[Dataset extract]
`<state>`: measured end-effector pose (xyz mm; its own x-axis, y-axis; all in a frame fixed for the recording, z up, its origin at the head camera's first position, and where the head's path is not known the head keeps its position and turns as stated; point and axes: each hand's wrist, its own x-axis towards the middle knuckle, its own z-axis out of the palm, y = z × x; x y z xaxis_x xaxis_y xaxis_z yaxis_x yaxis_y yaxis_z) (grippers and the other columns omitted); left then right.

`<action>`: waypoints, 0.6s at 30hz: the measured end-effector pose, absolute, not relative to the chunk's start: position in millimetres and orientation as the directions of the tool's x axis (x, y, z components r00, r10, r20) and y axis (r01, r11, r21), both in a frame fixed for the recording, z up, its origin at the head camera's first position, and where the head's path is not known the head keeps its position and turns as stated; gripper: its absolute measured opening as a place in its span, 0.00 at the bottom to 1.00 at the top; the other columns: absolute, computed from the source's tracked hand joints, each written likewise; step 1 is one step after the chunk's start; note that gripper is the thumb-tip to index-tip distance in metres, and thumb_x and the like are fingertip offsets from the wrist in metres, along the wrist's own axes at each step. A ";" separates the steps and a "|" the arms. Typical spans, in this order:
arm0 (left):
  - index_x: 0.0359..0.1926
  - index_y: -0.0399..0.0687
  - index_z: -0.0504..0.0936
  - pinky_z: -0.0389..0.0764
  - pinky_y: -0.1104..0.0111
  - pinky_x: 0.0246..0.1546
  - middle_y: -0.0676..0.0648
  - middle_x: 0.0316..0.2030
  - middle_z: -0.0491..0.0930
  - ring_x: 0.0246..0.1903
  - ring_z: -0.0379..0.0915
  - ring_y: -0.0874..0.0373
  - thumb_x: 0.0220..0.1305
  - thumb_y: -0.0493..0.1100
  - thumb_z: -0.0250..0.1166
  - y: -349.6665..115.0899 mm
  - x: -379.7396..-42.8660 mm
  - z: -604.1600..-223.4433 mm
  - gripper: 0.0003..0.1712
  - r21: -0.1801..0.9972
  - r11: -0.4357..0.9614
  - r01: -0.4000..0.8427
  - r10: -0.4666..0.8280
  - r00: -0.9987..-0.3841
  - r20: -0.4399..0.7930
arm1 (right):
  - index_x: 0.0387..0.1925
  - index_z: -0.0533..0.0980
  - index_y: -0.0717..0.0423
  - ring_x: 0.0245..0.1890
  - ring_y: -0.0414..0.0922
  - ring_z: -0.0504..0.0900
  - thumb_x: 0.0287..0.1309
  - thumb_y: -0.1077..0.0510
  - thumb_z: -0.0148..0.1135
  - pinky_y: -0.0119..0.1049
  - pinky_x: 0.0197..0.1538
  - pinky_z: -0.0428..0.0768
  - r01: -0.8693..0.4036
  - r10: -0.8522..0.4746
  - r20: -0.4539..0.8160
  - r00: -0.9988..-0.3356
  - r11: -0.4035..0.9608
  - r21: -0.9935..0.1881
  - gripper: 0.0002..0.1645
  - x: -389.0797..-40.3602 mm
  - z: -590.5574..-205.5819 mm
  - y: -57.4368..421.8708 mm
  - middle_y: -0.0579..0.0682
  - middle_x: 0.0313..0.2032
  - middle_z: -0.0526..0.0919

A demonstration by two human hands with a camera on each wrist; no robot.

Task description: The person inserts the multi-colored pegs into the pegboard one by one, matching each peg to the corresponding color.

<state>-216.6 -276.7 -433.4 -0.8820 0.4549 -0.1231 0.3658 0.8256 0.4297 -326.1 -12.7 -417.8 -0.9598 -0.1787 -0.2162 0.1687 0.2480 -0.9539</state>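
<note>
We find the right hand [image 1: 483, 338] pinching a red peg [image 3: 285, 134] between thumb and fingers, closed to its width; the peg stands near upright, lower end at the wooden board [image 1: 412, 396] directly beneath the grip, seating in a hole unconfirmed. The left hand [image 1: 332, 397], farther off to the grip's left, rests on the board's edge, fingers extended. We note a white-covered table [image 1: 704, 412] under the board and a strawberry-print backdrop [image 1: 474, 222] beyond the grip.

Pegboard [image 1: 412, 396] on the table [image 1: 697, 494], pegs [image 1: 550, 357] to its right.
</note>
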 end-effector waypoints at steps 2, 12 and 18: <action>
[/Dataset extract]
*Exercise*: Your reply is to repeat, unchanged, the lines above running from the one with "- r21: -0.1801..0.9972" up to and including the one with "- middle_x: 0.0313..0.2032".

*Output of the task*:
  - r21: -0.1801..0.9972
  - r11: -0.4357..0.9614
  - r01: -0.4000..0.8427
  - r10: -0.4666..0.8280
  - r00: -0.9987..-0.3841
  - r20: -0.4399..0.7930
arm1 (right):
  - index_x: 0.0387..0.1925
  - index_z: -0.0533..0.0980
  - index_y: -0.0717..0.0423
  - ring_x: 0.0245..0.1890
  - ring_y: -0.0414..0.0922
  - ring_z: -0.0504..0.0900
  - thumb_x: 0.0287..0.1309
  - thumb_y: -0.1077..0.0510
  - thumb_z: -0.0148..0.1135
  - pinky_y: -0.0119..0.1049
  - pinky_x: 0.0197..0.1538
  - pinky_z: -0.0428..0.0768
  - r01: -0.8693..0.4036
  - r10: -0.8522..0.4746
  - r20: -0.4539..0.8160
  - r00: -0.9988..-0.3356
  - r11: -0.4035..0.9608
  - r21: -0.9935..0.1881
  - gripper: 0.0002..0.1645
  - x: -389.0797..-40.3602 mm
  - z: -590.5574..-205.5819 mm
  - y: -57.4368..421.8708 mm
  - middle_y: -0.0579..0.0682
  - middle_x: 0.0313..0.2032

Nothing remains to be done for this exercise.